This raises two additional factors for the Court to consider, liability insurance and method of payment. Defendant Pevsner was required to carry his own malpractice insurance. Pevsner Affidavit, p. 2; see Broussard v. U.S., 989 F.2d 171, 175-76 (5th Cir.1993). Pevsner was not hired by Walter Reed in the normal manner of an employee, and he was entitled only to a regular fee of $360 per embolization. See Ex. G. Pevsner had no regular hours at Walter Reed, maintained a private practice elsewhere, and had no office at Walter Reed.[6]

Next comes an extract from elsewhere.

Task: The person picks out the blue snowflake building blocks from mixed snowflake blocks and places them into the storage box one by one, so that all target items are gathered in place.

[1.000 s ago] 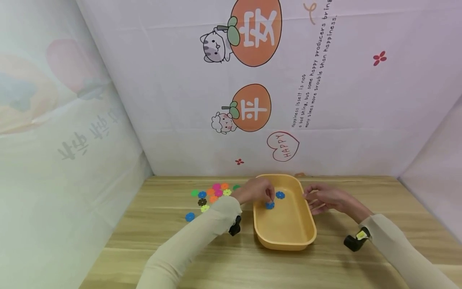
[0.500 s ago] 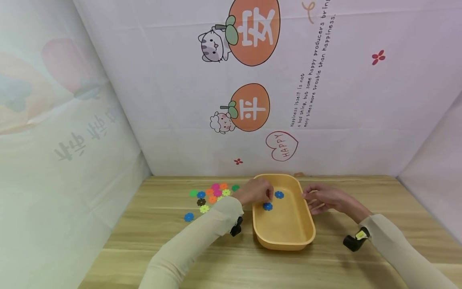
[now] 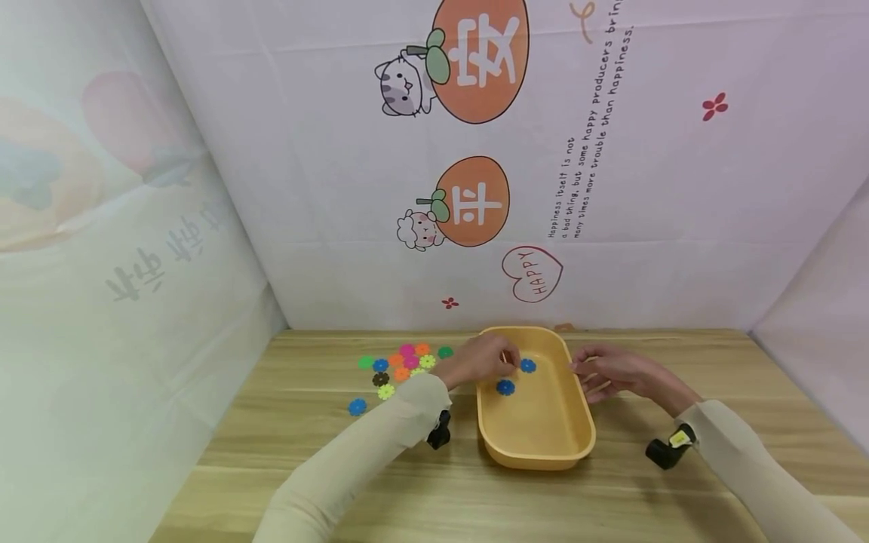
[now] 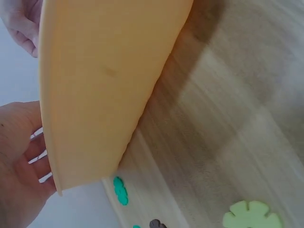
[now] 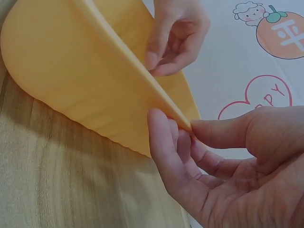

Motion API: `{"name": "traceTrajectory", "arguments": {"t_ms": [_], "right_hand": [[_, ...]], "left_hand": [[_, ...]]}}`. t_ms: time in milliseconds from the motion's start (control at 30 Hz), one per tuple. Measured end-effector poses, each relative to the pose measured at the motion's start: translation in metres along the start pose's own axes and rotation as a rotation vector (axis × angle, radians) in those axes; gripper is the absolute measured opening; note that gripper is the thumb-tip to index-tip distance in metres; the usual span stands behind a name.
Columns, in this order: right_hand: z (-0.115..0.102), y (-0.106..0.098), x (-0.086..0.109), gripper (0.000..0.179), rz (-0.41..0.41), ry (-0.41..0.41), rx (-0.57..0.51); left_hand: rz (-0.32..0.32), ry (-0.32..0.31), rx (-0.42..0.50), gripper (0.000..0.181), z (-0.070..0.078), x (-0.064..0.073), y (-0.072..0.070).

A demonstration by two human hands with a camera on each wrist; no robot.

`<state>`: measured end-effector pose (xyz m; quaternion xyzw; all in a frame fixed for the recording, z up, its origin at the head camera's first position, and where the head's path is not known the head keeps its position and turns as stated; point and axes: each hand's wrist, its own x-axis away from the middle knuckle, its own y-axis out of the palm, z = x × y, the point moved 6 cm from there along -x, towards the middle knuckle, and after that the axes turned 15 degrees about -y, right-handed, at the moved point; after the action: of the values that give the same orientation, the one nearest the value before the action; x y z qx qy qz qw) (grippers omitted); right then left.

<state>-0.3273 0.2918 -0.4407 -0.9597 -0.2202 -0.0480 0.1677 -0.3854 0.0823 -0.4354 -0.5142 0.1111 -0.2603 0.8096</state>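
Currently, the yellow tray (image 3: 536, 422) is placed on the wood-grain surface (image 3: 247, 437), its far end close to the printed back wall (image 3: 326, 188); contact there cannot be told. Its right rim is pinched by the right hand (image 3: 614, 371), thumb and fingers clamped on the edge. The left hand (image 3: 478, 358) is held across the left rim, over the tray, its fingers loosely bent, with gaps seen between them. Inside, a far blue disc (image 3: 528, 366) and a near blue disc (image 3: 505, 388) are laid well apart from the near rim. Left of the tray, a cluster of flower-shaped discs (image 3: 411, 362) is scattered; a lone blue disc (image 3: 357, 407) is set toward the surface's left edge. Room for moving is given by wide wood before the near rim.
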Motion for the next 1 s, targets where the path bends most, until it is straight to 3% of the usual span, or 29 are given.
{"name": "traceTrajectory", "arguments": {"t_ms": [100,200,333,400,600,767,1000], "right_hand": [[-0.001,0.001,0.000,0.019,-0.010,-0.006,0.001],[-0.001,0.001,0.000,0.017,-0.007,-0.004,-0.013],[-0.001,0.001,-0.001,0.014,-0.004,-0.006,-0.026],[-0.001,0.001,-0.001,0.014,-0.004,-0.010,-0.021],[0.001,0.000,-0.003,0.018,0.001,-0.012,0.004],[-0.001,0.000,-0.001,0.020,0.020,-0.017,0.020],[-0.001,0.000,-0.001,0.023,0.028,-0.022,0.017]], "left_hand": [[0.065,0.001,0.069,0.012,-0.004,0.004,-0.006],[0.177,-0.004,0.121,0.019,-0.011,0.009,-0.015],[0.309,-0.055,0.210,0.028,-0.024,0.021,-0.028],[0.341,-0.083,0.263,0.029,-0.031,0.026,-0.032],[0.360,-0.105,0.351,0.026,-0.055,0.037,-0.038],[0.335,-0.086,0.358,0.024,-0.073,0.048,-0.038],[0.302,-0.114,0.337,0.019,-0.102,0.065,-0.037]]}}
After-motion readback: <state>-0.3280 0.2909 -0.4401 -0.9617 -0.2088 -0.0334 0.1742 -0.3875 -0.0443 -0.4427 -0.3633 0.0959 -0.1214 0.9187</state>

Also missing from the contract were any provisions designed to control the manner of performance by the physician. Wood, 671 F.2d at 830. As noted previously, the detailed requirements contained in the protocol in force prior to 1985 were no longer in place by the time of Ms. Limo's operation in 1988. Instead, Pevsner argues that the "non-research" aspects of the protocol continued after the protocol was officially concluded because the hospital continued to do things "exactly the same way." Reply, p. 10 (citing George Deposition, p. 54). However, the protocol involved detailed informed consent process, record keeping, and data analysis. The procedure in Spinrad required individual approval through the Department of Clinical Investigation and the Office of the Surgeon General because at that time the embolization procedure was considered experimental. See opposition, Ex. 4; see also Ex. C. No specific outside authorization was required by the time of Ms. Limo's operation.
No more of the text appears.